* WHAT THE TASK ASKS *
Within the records, say how many lines include the word "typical"; the answer should be the number and no more.

Dataset records
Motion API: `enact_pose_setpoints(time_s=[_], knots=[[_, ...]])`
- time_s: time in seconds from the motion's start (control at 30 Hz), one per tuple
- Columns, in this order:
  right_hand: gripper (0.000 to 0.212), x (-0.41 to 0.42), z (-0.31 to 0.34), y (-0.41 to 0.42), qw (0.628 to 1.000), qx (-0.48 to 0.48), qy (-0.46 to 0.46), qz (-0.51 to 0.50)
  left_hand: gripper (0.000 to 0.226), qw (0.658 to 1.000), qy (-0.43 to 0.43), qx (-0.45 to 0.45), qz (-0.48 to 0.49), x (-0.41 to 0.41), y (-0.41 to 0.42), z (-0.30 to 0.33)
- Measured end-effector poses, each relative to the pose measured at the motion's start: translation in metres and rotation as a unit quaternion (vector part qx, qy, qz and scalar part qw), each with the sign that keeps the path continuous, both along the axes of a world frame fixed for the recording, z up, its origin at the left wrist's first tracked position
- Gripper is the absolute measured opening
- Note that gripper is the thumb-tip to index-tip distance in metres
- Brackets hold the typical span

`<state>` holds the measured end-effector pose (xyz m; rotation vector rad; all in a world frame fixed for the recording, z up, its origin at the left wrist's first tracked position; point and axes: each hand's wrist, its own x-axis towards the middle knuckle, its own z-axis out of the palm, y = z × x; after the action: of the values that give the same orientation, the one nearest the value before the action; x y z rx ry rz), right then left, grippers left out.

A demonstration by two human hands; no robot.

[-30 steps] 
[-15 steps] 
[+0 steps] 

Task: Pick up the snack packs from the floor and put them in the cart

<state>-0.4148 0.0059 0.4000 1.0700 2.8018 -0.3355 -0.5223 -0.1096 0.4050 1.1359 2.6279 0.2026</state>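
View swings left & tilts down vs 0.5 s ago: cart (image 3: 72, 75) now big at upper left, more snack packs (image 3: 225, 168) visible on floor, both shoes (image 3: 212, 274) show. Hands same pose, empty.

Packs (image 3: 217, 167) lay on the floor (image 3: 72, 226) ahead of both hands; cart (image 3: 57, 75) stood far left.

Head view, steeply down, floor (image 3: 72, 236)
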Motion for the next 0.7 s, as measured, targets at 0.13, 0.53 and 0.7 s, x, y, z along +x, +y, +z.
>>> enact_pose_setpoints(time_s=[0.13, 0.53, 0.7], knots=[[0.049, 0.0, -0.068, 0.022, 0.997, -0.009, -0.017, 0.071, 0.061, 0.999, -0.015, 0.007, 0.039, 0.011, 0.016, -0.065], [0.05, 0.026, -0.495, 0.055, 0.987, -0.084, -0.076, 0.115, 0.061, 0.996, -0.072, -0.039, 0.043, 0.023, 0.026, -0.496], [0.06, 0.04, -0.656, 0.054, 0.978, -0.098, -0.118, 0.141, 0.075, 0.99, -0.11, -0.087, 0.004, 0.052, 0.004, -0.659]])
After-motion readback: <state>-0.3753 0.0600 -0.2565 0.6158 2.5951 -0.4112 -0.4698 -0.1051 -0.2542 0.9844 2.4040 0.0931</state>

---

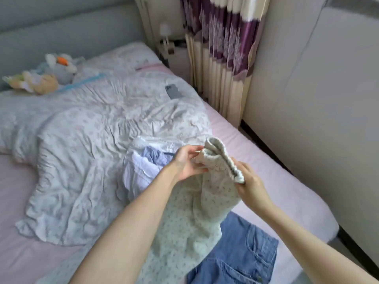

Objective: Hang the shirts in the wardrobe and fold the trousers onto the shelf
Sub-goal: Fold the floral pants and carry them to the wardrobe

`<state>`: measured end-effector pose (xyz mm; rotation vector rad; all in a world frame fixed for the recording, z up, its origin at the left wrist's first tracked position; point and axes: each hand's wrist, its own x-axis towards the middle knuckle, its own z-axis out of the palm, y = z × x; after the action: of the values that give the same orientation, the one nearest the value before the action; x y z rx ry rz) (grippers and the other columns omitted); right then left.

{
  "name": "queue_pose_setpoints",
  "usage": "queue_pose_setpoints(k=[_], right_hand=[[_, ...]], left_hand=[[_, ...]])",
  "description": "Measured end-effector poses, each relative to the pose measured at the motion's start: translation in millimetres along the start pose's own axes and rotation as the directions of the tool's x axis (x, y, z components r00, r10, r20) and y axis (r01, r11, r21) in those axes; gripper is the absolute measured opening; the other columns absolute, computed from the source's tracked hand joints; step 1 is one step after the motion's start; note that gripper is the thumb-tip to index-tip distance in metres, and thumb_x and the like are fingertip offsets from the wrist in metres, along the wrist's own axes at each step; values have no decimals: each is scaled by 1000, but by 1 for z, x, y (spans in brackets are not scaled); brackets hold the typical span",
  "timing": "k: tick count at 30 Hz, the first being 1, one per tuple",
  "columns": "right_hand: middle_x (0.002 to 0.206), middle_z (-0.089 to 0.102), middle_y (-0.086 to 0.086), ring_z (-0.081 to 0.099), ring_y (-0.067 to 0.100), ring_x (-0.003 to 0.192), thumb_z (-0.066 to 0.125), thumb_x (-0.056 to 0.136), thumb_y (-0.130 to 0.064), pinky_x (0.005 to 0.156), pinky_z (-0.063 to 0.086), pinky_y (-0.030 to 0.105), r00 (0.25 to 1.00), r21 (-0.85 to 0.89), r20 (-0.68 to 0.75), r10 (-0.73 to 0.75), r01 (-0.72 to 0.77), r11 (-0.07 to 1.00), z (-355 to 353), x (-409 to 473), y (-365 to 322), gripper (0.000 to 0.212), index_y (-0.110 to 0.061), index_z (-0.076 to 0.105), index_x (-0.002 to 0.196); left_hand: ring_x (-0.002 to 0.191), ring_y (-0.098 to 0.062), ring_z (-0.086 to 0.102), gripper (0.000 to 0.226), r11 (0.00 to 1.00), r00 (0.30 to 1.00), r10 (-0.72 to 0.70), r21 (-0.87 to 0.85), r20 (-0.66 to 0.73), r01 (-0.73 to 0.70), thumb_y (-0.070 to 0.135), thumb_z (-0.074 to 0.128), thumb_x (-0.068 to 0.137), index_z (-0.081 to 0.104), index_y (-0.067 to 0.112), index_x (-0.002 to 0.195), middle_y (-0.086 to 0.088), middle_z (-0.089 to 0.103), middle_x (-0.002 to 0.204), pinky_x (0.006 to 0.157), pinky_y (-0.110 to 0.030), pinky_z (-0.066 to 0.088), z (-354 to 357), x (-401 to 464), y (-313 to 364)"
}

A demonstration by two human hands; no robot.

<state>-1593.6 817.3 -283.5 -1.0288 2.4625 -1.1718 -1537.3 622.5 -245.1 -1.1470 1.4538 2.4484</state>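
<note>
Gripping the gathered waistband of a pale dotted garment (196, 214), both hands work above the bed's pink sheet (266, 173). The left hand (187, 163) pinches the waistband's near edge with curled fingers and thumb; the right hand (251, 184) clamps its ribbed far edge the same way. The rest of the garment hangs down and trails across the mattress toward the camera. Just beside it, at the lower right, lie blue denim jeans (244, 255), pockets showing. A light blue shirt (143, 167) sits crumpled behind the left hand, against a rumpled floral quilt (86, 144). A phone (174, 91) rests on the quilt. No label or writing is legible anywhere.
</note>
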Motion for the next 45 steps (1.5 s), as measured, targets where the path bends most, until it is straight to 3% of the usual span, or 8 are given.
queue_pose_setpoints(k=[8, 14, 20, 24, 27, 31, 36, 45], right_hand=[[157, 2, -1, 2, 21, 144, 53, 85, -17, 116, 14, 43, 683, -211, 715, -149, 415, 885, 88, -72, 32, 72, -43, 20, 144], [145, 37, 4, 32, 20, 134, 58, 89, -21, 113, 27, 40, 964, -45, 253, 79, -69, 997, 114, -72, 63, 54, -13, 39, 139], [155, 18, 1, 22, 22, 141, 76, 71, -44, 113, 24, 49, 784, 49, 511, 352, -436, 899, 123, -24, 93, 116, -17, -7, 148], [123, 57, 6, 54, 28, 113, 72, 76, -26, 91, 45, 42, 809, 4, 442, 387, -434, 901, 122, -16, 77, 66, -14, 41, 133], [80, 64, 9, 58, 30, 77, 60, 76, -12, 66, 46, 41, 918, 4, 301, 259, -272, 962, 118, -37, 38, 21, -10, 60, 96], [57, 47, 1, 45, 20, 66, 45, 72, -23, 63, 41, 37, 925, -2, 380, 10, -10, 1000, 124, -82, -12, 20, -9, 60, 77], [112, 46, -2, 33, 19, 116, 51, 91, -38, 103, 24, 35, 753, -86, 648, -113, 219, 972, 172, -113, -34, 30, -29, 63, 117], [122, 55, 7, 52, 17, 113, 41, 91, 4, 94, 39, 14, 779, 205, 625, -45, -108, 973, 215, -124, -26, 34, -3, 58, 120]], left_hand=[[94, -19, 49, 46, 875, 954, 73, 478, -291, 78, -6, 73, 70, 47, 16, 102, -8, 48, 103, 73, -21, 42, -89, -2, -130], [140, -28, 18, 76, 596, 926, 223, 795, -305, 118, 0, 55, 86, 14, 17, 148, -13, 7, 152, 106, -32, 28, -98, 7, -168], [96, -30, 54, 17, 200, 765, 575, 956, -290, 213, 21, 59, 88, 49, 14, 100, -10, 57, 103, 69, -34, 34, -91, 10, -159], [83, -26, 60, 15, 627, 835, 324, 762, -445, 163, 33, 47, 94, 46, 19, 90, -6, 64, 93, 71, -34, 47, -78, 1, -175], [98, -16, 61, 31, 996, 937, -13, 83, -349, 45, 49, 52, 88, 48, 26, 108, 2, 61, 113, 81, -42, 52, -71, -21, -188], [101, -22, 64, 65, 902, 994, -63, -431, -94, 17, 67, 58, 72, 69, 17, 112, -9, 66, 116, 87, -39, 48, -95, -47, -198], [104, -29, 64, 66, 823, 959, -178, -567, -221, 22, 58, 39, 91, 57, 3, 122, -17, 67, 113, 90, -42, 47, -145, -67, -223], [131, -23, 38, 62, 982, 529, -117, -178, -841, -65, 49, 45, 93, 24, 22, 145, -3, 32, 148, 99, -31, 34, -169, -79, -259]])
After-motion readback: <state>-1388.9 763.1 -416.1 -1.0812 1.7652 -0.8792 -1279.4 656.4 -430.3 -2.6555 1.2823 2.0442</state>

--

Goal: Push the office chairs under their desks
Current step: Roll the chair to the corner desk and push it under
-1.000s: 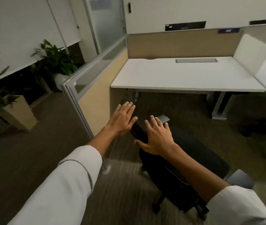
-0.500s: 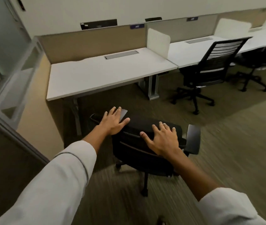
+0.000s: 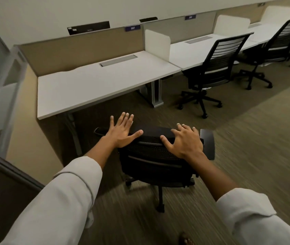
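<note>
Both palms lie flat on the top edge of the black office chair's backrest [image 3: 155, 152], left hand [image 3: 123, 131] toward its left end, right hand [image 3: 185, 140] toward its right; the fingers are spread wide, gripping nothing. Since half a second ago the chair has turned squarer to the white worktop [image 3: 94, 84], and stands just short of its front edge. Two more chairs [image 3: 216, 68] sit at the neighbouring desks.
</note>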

* RESPONSE TO THIS EXERCISE *
2